Auslöser drücken und fertig? Ganz so einfach geht’s leider nicht. Wenn die Kamera auf dem Stativ steht und der Fotograf den Auslöser betätigt, kommt es zu einem unvermeidlichen Wackler und damit zu unschönen Spuren oder Unschärfen auf den Fotos. Daher empfiehlt es sich, den Zwei-Sekunden-Selbstauslöser zu aktivieren. Dadurch besteht genug Zeit zwischen dem Abdrücken und der tatsächlichen Aufnahme, sodass mit keinen Störungen zu rechnen ist. Wer nicht ständig zwei Sekunden warten möchte, kann sich auch für kleines Geld einen Kabelfernauslöser kaufen.

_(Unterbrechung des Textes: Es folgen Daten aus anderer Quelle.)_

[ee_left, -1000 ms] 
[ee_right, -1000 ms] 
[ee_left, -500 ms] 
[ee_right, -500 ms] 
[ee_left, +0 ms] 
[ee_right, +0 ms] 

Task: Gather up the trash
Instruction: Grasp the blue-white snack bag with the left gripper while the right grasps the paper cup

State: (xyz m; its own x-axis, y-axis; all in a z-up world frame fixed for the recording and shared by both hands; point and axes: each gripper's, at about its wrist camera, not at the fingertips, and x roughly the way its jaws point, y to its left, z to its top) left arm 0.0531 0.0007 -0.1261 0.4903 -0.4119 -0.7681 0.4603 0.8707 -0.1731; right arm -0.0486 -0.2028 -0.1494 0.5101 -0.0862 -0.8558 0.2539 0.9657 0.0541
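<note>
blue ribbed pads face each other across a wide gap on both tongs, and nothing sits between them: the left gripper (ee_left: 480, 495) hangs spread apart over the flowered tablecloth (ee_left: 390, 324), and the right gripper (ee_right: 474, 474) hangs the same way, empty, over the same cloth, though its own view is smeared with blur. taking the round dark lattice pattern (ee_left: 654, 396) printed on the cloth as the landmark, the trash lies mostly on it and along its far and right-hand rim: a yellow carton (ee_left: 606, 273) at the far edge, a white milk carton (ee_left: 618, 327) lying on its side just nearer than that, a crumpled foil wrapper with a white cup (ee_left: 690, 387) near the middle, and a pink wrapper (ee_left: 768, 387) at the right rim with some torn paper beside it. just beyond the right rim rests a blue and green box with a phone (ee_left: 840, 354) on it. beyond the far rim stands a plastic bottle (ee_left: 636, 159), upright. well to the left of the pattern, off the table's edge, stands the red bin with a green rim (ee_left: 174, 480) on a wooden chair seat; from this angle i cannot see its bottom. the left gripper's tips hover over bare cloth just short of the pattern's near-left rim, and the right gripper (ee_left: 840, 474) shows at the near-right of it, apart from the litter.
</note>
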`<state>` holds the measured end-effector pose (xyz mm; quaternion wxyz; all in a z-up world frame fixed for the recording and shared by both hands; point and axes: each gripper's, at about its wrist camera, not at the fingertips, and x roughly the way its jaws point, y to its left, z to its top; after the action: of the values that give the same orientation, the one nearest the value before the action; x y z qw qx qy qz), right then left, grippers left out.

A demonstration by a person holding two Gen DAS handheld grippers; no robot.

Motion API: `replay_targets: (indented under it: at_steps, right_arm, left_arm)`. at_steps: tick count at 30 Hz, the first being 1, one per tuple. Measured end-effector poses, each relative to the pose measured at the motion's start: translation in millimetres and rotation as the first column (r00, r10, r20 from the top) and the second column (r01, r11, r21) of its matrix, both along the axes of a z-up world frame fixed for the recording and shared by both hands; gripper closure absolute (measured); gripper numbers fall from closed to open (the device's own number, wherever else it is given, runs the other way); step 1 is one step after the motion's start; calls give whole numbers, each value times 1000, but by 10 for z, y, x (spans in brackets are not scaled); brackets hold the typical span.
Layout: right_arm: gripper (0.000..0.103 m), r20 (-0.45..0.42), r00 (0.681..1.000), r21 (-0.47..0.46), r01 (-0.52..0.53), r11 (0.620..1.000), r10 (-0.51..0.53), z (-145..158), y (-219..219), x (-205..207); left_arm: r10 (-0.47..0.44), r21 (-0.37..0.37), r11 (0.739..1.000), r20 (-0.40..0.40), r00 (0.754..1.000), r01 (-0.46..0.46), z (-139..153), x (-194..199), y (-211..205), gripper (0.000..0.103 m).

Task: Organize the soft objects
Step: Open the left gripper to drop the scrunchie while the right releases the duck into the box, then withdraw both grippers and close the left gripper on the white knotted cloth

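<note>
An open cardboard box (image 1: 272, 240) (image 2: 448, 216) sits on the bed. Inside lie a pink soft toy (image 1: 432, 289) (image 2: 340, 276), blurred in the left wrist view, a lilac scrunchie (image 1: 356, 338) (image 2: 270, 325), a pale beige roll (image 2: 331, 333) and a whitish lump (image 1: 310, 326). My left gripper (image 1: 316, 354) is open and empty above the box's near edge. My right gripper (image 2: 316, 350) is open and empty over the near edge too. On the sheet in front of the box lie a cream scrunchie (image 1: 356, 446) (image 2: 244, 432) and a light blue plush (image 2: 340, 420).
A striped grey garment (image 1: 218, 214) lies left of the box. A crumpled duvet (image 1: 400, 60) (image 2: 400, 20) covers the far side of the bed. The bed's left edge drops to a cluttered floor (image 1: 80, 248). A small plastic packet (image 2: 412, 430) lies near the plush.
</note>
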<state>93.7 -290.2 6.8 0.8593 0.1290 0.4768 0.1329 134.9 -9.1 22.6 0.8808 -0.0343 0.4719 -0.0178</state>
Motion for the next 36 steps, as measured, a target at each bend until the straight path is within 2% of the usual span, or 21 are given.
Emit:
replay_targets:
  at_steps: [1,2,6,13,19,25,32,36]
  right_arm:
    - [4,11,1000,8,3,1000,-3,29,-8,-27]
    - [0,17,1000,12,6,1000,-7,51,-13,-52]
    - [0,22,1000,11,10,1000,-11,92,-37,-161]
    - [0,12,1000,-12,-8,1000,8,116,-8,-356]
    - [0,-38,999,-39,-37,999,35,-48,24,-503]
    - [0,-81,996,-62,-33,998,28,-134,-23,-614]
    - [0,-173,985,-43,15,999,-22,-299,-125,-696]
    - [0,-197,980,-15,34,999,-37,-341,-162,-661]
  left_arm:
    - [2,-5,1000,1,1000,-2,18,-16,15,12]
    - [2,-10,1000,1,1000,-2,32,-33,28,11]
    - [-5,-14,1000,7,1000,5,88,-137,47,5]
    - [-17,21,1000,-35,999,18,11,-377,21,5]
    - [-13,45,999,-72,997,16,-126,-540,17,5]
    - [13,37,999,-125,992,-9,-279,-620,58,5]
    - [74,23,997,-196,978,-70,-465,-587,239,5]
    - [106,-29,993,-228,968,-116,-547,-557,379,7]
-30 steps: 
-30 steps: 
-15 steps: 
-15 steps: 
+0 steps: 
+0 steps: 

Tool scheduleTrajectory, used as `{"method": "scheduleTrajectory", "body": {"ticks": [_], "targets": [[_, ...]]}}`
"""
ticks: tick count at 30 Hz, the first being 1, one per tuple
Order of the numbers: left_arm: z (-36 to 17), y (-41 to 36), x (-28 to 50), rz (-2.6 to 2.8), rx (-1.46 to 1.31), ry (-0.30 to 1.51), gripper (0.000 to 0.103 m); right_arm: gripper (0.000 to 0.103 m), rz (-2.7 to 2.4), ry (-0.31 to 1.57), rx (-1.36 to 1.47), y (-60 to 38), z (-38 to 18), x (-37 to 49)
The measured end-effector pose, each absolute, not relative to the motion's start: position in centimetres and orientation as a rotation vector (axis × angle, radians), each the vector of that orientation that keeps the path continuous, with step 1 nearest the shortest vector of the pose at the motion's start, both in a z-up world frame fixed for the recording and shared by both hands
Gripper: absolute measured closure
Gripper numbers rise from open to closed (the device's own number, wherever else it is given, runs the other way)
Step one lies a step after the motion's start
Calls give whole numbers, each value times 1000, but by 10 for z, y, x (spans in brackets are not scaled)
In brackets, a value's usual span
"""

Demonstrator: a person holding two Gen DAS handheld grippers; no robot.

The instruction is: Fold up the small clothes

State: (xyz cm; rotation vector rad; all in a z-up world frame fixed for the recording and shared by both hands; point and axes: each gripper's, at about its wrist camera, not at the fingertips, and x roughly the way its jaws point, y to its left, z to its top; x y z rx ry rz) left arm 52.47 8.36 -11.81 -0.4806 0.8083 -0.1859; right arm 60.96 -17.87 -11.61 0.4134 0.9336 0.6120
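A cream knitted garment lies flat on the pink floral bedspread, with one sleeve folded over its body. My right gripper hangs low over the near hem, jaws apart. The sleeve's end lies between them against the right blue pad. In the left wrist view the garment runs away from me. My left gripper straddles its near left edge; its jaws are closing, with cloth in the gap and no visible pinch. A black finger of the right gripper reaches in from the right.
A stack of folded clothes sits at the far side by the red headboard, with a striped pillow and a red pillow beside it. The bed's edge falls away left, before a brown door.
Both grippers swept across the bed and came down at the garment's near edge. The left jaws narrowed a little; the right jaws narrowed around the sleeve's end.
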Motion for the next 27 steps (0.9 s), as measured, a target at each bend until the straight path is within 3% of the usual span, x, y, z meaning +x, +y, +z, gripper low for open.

Ein Kabelfernauslöser ist nicht nur zur Vermeidung von Verwacklern, sondern auch bei extrem langen Belichtungszeiten sinnvoll. Um beispielsweise die vorbeiziehenden Sterne als lange, bogenförmige Spuren abzubilden, sind Verschlusszeiten von mehreren Minuten notwendig. Und diese lassen sich nicht exakt an der Kamera einstellen, sondern im sogenannten Bulb-Modus erreichen: Die Kamera belichtet so lange, wie der Fotograf den Auslöser gedrückt hält. Oder so lange, wie der Timer an der Fernbedienung eingestellt ist; was die deutlich bequemere Lösung ist. Hier ist allerdings tatsächlich viel Geduld beim Herumprobieren gefragt. Denn im Bulb-Modus zeigt die Kamera logischerweise keine Vorschau dafür an, wie hell oder wie dunkel das Bild ausfallen wird.

Mit einem kleinen Trick lassen sich auch bei komplett unbewegten Objekten interessante Lichteffekte erzielen. Während die Kamera mehrere Sekunden lang belichtet, verändert der Kameramann durch Drehen am Objektiv die Brennweite.

Dreht man während des Fotografierens mit langen Belichtungszeiten am Zoom, landen interessante Lichtspuren auf dem Foto.
Dreht man während des Fotografierens mit langen Belichtungszeiten am Zoom, landen interessante Lichtspuren auf dem Foto.

Fotografieren mit Blitz

Wer versucht, im Halbdunkel Menschen zu fotografieren, wird mit langen Belichtungszeiten nicht weit kommen. Selbst wenn die Personen für das Foto posieren und halbwegs ruhighalten, liefern längere Verschlusszeiten als 1/40 oder 1/20 Sekunde kaum brauchbare Ergebnisse. Sprich: Ohne zusätzliche Beleuchtung ist hier nichts zu holen.

Bei Kompaktkameras ist der Fall einfach: Blitz einschalten, abdrücken, und in den meisten Fällen landet ein grelles, wenig ansehnliches Foto mit unschönen Schatten im Kasten. Auch der allergrößte Teil der DSLRs verfügt über einen integrierten Blitz. Die kleine Funzel reicht für Schnappschüsse, ist für anspruchsvolle Aufnahmen in der Regel aber nicht zu gebrauchen. Alle digitalen Spiegelreflex- und EVIL-Kameras sowie einige fortgeschrittene Kompaktkameras bieten einen Zubehörschuh. Hier lässt sich ein insbesondere bei Einsteigern unterschätztes fotografisches Werkzeug aufsetzen: Aufsteckblitze sind viel stärker als die integrierten Blitze und bieten zahlreiche Funktionen.

Aufbau von Aufsteckblitzen

So oder so ähnlich sehen die meisten Aufsteckblitze aus.
So oder so ähnlich sehen die meisten Aufsteckblitze aus.

Im Blitzkopf befindet sich die Birne, die den Lichtpuls erzeugt. Viele Modelle verfügen über einen dreh- und schwenkbaren Blitzkopf, der er ermöglicht, das Licht über andere Flächen auf das Motiv zu leiten. Dieses „Abprallen-lassen“ des Lichts wird als Bounchen bezeichnet. Das Gehäuse beherbergt die Batterien und die Bedienelemente für den Blitz. Über den Blitzschuh kommuniziert der Blitz mit der Kamera.